We designed a day of learning that would see teams racing a custom-designed electronic race car. Our newly-formed teams would have to work together to assemble, test and refine then automate their car movements around a track. The mission being to successfully complete the fastest automated lap around the track.

Building a race-car to learn digital confidence and how to establish an effective team

The assembly, testing and automation components of the build were used as a medium to blend in learning about how to work more effectively as a team and as a way to naturally practice new ways of working.

Teams learned how to:

  • Establish a new team and unearth the capabilities of team members
  • Declare the mission and purpose of a new team to align action behind a common goal
  • Practice an effective and easily repeatable brainstorming technique to enhance the design of the race-car shell as well as develop a name for their team
  • Practice methods drawn from the design process by customising their race-car and enhancing the race-car’s software and design with our team’s assistance
  • Practicing the Coaching Kata method by manually driving their race cars around a track to establish assumed and actual lap-times so that over time, the team could accurately begin predict their race-cars total lap-time
  • Dive into basic software development with a visual programming tool that we created for the day to learn how to test and improve code
Team Cards: Check-in, Kata Card, and example team role cards

To complement each stage of the learning process we developed method cards to support team members in the process of trying a new way of working.

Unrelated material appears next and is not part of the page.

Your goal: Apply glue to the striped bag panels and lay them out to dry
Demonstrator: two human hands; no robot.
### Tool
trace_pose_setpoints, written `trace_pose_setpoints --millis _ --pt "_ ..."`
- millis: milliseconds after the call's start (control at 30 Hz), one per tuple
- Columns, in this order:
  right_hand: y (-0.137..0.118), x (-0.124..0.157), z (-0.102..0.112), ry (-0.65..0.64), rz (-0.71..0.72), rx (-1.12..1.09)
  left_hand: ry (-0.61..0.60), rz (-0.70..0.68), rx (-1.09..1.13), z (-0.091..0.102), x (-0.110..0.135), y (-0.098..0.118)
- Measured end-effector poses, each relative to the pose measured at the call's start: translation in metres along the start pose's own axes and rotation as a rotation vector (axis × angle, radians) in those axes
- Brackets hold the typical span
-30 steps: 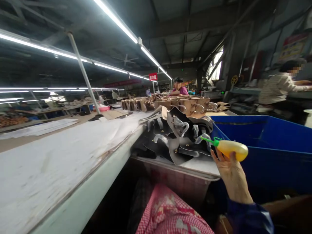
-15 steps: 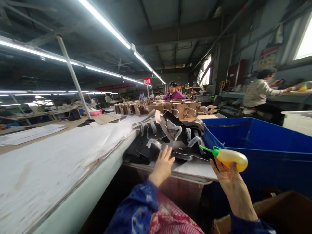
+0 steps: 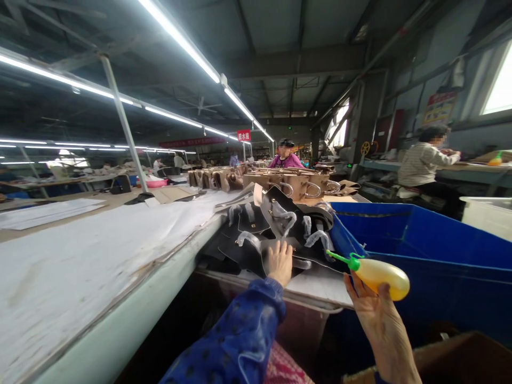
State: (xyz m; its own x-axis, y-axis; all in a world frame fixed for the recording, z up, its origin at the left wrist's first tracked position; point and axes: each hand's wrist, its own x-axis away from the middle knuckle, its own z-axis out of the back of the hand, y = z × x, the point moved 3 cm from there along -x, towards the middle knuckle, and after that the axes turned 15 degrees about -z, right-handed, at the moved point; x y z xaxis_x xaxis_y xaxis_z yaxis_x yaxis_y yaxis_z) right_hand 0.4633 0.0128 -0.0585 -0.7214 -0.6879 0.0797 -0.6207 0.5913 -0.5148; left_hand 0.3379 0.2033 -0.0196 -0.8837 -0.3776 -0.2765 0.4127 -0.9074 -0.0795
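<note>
Long papered desk (image 3: 100, 250) is stretching along the left; the blue bin (image 3: 420, 240) is hiding its contents. The grey tray (image 3: 316, 305) is holding stacked black leather pieces (image 3: 256, 250), left hand (image 3: 280, 261) resting on the nearest, grip impossible to tell. The right hand (image 3: 374, 309) is cradling the yellow bottle (image 3: 380, 272), grip clenched, nozzle sideways, probably avoiding drips

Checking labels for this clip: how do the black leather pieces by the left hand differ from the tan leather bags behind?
The black leather pieces lie flat in a jumbled pile, touched by the left hand; the tan leather bags stand upright in a row, untouched. The black pieces bear clear-wrapped straps; the tan bags show looped handles. Both sit beside the white bench. The right hand holds a yellow bottle.
</note>
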Motion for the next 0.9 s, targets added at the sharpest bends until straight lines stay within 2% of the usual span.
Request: trace_pose_setpoints --millis 133,233,367,467,567,700,800,900 --pt "0.004 0.0 0.0 -0.008 -0.021 -0.001 -0.09 0.018 -0.01 -0.009 -0.003 -0.006" --pt "0.012 0.001 -0.004 -0.015 -0.041 0.004 -0.115 0.035 -0.02 -0.013 -0.008 -0.004" --pt "0.02 0.004 -0.009 -0.039 -0.055 0.028 -0.087 0.074 0.006 -0.016 -0.012 0.002" --pt "0.02 0.005 -0.011 -0.06 -0.055 0.039 -0.011 0.071 0.064 -0.01 -0.014 0.003" --pt "0.017 0.007 -0.018 -0.106 -0.028 0.044 0.141 0.037 0.131 0.01 -0.017 0.002" --pt "0.007 0.022 -0.036 -0.112 0.037 0.05 0.399 0.051 0.211 0.057 -0.012 -0.003" --pt "-0.001 0.04 -0.051 -0.105 0.062 0.075 0.582 0.096 0.291 0.096 0.018 -0.012" --pt "-0.002 0.055 -0.061 -0.124 0.059 0.094 0.718 0.172 0.402 0.117 0.074 -0.028"
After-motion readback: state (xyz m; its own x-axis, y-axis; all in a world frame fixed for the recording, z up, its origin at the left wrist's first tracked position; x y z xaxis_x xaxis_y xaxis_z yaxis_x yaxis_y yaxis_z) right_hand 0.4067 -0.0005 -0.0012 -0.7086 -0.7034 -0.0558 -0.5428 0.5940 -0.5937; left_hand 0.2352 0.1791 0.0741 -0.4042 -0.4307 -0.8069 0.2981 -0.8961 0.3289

We had 4 facilitators moving between the teams who setup each stage of the overall mission for the day and contextualise the new methods and established why they were important to the overall objective of the organisation.

We setup a mini maker lab so that teams who wanted to experiment with the overall design of their race car could adapt and then test their new ideas with an engineer’s guidance.

Time to race

When it came time to race the cars around, the teams had successfully assembled a custom race car, practiced new ways of working and were hacking away at their race cars in code and adjusting their driving techniques in a bid to win the race.

Key Learnings

  • Give people a tool or guide to support the learning. We wanted to encourage teams to grow confident with technology via experimentation. Supported by method cards, teams could trial and then adapt methods in safe-to-fail experiments.
  • Plan and be ready to adapt to change. In our lab, we raced the cars on concrete floors and the race cars steered straight but on the polished marble floors on the day the race-cars struggled to get traction. Because each race car performed differently, teams had to quickly adapt their race cars and automation software to respond to the conditions. We let the learning emerge. We could have tried to change the track but instead opted to use the new challenge as a way to discuss the challenge of working in an ever-changing world.
  • Pause and reflect on the learning. In our own experiments we found it easy to forget why we were building a race car. The how we were going to build it often became the focus. We knew we couldn’t stagger the learning — teams could set their own pace — so instead our coaches facilitated mini design sprints during the day. Teams could work at their own pace but had to declare a hypothesis, test it and then reflect upon it. This allowed our coaches to blend theory into practice when it made the most sense to do it and we could ensure teams understood why they were learning to assemble a robot.
  • It turns out you can learn while making new friends, delivering epic high-fives and screaming for a race car to slowly make its way around a race track in your lobby.

Actionable Tips

  • Set the context for the learning in advance. Our clients used internal communications channels to establish the context for the learning within the broader ambitions of the organisation. Everyone arrived on the day aware of how crucial what they were going to learn was to the success of the business.
  • Declare a mission and outcome. Professional footballers use drills to practice an isolated component of their game but they know the outcome is improved performance on the field. With only one day to practice new ways of working we introduced measuring lap-times and a final race to establish a mission and metrics.
  • Design the learning experience to complement an organisation’s culture and ambitions. We apply human-centered design methods to design learning experiences. In short that means we involve the people we are designing for in the design process. In so doing we were able to design a learning experience which naturally engaged employees and supported business objectives.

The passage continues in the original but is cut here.